SIMD.info LP completed #1364

markos · 2024-10-31T11:30:37Z

Before submitting a pull request for a new Learning Path, please review Create a Learning Path

I have reviewed Create a Learning Path

Please do not include any confidential information in your contribution. This includes confidential microarchitecture details and unannounced product information. No AI tool can be used to generate either content or code when creating a learning path or install guide.

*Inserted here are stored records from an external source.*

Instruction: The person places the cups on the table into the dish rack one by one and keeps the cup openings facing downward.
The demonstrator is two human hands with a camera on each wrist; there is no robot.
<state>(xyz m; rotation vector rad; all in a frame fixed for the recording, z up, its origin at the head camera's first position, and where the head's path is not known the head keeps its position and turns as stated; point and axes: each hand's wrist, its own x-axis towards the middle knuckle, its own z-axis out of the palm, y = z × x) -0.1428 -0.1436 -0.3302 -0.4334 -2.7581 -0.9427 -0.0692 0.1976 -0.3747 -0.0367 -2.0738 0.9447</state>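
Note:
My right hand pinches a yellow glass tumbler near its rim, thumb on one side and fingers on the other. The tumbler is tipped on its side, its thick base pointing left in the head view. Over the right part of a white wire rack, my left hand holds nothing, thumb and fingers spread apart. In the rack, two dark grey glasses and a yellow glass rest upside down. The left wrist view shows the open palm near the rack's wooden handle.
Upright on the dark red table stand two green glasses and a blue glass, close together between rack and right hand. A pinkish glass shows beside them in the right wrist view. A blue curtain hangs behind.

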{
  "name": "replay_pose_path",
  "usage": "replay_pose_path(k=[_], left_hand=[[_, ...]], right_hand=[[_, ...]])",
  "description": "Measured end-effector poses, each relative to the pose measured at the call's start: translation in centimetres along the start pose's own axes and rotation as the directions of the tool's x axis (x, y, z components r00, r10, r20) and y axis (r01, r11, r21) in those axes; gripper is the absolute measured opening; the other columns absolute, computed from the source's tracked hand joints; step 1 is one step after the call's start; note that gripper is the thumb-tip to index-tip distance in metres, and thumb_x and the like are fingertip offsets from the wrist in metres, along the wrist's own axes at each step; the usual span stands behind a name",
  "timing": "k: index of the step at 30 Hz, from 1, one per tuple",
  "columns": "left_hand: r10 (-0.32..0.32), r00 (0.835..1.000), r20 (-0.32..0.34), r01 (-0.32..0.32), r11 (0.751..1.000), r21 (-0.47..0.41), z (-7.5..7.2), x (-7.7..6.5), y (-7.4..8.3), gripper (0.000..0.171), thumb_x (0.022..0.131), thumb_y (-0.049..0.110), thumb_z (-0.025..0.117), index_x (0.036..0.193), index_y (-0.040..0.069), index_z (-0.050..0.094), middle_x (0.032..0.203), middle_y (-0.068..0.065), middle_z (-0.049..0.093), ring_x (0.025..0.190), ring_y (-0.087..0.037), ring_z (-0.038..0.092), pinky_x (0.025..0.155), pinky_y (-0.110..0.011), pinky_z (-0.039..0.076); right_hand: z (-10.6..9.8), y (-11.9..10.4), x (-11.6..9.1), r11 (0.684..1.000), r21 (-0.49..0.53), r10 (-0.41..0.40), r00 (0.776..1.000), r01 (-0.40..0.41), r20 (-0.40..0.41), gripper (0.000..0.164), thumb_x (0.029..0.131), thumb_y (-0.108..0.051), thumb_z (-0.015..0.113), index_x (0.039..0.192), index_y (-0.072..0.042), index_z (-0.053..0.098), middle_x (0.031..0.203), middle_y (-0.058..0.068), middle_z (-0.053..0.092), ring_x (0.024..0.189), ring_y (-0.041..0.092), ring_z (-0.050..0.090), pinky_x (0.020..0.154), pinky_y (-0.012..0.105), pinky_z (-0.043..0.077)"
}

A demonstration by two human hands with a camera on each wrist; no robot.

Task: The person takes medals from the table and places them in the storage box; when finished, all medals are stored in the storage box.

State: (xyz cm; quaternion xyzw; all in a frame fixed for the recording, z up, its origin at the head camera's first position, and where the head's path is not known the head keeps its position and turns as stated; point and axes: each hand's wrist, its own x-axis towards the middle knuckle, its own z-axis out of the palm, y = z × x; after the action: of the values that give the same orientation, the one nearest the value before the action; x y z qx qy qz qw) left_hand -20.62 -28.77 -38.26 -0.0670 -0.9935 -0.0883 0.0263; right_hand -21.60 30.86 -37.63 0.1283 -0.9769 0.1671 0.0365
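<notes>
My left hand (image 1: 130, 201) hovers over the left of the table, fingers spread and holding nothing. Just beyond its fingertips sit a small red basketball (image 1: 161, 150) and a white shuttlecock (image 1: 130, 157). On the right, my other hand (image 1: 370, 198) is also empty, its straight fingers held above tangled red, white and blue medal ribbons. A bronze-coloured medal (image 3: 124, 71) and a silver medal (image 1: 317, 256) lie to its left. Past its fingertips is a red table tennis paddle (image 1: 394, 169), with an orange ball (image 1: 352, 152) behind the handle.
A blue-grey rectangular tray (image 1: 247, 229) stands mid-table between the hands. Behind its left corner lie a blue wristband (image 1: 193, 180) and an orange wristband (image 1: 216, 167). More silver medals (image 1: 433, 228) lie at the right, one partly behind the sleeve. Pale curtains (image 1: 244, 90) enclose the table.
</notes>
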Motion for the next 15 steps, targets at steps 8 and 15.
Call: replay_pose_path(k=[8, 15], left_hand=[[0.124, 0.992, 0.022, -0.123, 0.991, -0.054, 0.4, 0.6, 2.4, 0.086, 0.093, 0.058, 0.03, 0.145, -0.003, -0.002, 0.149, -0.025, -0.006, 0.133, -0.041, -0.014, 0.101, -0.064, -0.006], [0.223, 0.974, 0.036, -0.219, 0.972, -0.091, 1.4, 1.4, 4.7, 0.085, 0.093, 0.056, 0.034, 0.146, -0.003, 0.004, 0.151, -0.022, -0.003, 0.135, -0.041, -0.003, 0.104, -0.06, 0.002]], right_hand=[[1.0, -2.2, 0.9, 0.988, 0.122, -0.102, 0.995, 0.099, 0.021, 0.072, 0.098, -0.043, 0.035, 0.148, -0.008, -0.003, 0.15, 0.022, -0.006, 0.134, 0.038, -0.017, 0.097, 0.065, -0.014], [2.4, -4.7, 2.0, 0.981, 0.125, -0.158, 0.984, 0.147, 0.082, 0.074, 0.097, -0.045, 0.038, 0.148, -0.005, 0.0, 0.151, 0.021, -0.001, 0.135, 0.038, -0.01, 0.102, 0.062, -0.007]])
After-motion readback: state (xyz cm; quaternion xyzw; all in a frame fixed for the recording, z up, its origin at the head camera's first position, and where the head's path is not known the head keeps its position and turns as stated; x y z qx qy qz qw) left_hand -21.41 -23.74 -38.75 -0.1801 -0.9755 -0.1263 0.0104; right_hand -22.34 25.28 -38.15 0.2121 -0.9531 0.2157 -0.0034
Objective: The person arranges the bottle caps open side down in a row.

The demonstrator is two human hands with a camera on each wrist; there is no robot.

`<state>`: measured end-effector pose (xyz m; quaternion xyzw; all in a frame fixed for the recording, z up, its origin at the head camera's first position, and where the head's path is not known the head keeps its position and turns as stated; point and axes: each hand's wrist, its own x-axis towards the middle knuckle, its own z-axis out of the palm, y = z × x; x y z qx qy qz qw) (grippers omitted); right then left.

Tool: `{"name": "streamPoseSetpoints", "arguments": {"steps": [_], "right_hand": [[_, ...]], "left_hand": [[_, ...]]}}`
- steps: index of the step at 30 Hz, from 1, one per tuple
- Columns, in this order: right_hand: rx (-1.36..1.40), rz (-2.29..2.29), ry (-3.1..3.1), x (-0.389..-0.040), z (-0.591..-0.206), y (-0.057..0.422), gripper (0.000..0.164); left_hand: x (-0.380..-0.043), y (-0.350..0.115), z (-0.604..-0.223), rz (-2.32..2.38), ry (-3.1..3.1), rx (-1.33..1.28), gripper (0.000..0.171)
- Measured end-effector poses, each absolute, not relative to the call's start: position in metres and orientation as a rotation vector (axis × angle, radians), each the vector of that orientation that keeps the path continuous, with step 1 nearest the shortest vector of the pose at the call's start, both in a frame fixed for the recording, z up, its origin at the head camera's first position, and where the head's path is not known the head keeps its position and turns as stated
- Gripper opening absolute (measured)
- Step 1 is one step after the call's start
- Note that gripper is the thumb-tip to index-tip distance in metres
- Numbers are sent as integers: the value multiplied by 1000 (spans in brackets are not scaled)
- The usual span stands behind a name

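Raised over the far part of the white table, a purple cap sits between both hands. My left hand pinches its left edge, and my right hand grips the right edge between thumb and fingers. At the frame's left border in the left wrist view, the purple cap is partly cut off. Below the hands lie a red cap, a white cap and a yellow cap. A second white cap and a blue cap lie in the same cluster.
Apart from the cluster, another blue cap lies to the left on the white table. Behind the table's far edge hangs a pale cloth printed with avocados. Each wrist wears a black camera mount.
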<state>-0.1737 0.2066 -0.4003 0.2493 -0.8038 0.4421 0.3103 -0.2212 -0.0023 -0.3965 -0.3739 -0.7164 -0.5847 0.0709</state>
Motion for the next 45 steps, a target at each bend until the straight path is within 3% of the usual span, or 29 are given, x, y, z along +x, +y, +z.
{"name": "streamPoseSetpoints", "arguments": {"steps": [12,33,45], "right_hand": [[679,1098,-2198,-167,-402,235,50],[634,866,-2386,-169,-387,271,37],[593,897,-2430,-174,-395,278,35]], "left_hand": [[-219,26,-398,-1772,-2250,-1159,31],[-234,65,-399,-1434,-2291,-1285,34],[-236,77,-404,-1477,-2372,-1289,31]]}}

I have checked my contribution for confidential information

By submitting this pull request, I confirm that you can use, modify, copy, and redistribute this contribution, under the terms of the Creative Commons Attribution 4.0 International License.

… equivalent for NEON.

ARM Learning path for simd.info initial commit

TamarChristinaArm

Thanks! Overall looks good! Added some comments.

TamarChristinaArm · 2024-11-06T09:11:14Z

content/learning-paths/cross-platform/simd-info-demo/simdinfo-example1-porting.md

+    float32x4_t a = {1.0f, 4.0f, 9.0f, 16.0f};
+    float32x4_t b = {1.0f, 2.0f, 3.0f, 4.0f};


This is undefined behavior for ACLE and would put the values in the wrong order for Big-Endian.
Initialization should be done through a load

float32_t a_array[4] = {1.0f, 4.0f, 9.0f, 16.0f}; float32_t b_array[4] = {1.0f, 2.0f, 3.0f, 4.0f}; float32x4_t a = vld1q_f32 (a_array); float32x4_t b = vld1q_f32 (b_array);

which allows the compiler to do the lane correction on Big-Endian. Same for the other examples.

Thank you for the feedback! We originally focused on little-endian, but we've now updated the code to ensure compatibility with big-endian systems.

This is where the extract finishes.